| The problem |
Tell how many lines in the following entries include the word "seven", giving the figure alone.

Entries taken from a collection:
........
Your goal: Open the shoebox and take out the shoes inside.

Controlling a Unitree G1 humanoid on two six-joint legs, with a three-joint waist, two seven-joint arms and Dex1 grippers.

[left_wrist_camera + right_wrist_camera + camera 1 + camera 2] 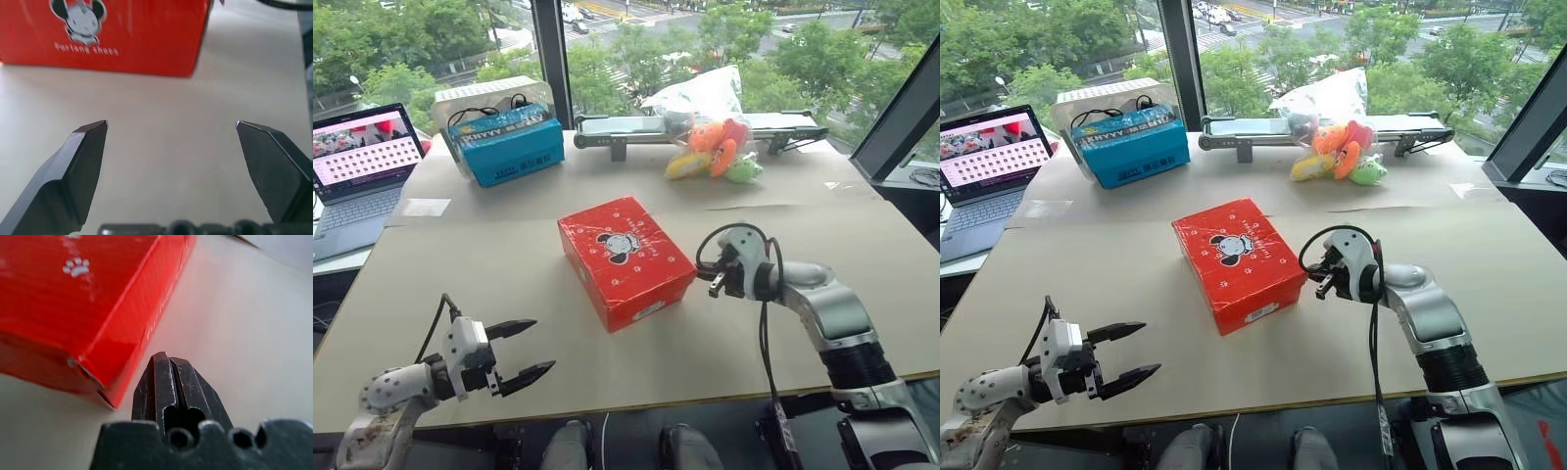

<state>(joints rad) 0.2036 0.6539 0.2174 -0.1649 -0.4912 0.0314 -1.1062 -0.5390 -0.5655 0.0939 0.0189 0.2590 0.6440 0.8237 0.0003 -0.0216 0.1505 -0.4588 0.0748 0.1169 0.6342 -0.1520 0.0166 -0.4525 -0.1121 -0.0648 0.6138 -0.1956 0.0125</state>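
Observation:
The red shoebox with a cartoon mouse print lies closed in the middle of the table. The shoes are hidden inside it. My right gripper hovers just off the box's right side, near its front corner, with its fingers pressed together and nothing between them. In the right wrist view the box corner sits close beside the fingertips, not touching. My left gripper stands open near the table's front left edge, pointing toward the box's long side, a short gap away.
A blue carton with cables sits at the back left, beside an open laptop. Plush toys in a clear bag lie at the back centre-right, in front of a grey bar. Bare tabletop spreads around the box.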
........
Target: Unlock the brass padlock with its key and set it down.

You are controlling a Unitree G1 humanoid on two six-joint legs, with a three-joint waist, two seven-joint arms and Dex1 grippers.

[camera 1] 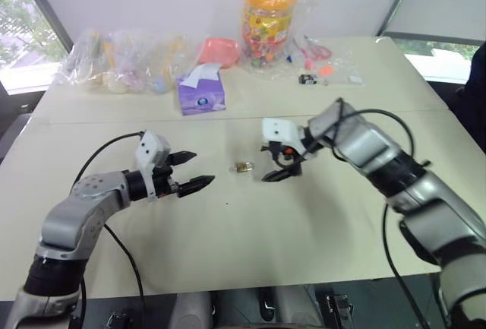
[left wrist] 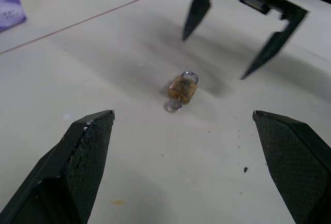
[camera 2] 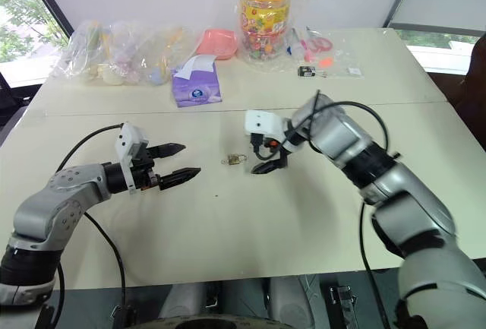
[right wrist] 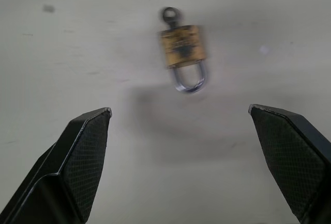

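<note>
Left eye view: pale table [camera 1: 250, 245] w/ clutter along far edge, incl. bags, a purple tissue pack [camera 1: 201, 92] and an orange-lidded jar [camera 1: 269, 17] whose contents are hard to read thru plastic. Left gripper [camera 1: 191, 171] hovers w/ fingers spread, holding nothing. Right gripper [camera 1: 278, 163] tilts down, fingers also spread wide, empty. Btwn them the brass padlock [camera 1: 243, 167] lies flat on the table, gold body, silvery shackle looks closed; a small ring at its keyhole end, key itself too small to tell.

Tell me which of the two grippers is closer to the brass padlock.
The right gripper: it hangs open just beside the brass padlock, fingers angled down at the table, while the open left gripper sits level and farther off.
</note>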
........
| Exercise output |
2